When everything has been fixed (or removed from the data set) you can start the import by clicking the blue Import button:

Updating Records

So you’ve imported your data and realized that you either forgot a few values, or used an out of date spreadsheet. No worries, you can also update records during an import. Just select the Update Existing Records option at the top, to be presented with this configuration screen:

You can select the way to match records. The available options include

  • Title (Primary Field). Records that match Title fields will be updated.
  • Auto-Number. If your import file contains the records’ auto-number values, you can use those to match.
  • Record ID. If your App contains a Record ID field, you can use the unique values contained in that field to match records.
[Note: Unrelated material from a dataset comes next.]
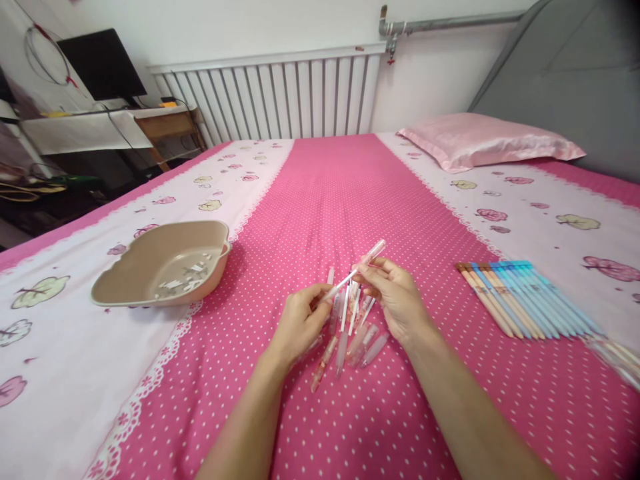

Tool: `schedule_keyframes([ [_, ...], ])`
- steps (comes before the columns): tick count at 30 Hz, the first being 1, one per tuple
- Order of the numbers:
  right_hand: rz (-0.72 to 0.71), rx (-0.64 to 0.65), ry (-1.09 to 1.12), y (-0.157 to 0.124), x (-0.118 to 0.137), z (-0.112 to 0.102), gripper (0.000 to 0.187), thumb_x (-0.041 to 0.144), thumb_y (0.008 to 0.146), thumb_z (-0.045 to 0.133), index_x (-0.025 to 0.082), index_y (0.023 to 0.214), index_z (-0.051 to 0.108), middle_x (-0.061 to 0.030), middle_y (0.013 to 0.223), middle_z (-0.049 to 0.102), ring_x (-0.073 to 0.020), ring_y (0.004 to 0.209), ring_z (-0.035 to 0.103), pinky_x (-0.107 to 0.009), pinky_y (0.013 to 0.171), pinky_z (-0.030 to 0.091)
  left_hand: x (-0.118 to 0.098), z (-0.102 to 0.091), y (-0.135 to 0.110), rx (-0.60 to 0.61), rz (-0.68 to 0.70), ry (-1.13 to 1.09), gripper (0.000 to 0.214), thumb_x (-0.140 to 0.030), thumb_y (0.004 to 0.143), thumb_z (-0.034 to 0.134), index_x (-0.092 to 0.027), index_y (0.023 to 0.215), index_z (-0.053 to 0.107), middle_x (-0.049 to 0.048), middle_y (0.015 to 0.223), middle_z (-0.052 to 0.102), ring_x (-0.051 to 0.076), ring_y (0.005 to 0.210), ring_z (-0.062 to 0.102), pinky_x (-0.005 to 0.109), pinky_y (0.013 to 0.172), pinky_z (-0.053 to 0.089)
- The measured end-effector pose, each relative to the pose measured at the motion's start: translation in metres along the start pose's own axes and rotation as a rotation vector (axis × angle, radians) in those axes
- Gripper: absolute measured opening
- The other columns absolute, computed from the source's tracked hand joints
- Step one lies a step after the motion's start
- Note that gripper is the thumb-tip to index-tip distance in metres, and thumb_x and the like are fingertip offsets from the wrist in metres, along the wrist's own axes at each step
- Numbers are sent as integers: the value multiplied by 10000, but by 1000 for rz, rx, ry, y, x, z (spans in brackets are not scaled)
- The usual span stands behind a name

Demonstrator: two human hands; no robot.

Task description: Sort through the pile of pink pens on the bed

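Observation:
Both hands grip one slim pen (345, 283), held slanting up to the right above the bed. My left hand (303, 317) pinches its lower end. Higher up, my right hand (395, 293) has its fingers closed round the pen near a clear, pinkish section (374, 251). A loose pile of pen parts (343, 350) lies on the sheet below and between the hands: pinkish clear barrels, white sticks and some patterned pieces. The hands partly cover this pile.
A beige basin (160, 260) with small white bits inside stands at left. To the right lies a row of blue and tan pens (525, 300), with clear-wrapped sticks (617, 357) beside it. A pink pillow (490, 140) rests farther back, near a radiator (280, 97).

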State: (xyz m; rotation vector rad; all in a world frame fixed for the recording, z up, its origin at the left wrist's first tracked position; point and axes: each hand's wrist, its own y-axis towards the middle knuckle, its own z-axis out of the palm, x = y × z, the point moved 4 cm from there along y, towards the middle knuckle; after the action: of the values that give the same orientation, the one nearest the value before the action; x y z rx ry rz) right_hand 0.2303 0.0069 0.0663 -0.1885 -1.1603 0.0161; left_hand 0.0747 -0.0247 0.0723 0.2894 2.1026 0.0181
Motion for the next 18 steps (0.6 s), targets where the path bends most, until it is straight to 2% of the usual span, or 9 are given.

By default, only updates will be performed. If you also want to create any unmatched records, click the Create unmatched records checkbox at the bottom of the dialog.

Pro Tips

A few tips and tricks when importing complex data:

  • Import Linked Records: You can import linked records by including the value of the Title (primary) field for the linked records as values in the Linked Record field. Multiple values should be separated by commas.
  • Import Non-Dependent Data First: When you import data with Linked Records, start with data that lacks dependencies, then add data in dependent Apps.
  • Format date information as Dates: In Excel, you can select a column and set its data type. If you select “date” type for dates, you’ll have a better chance of avoiding formatting issues during import.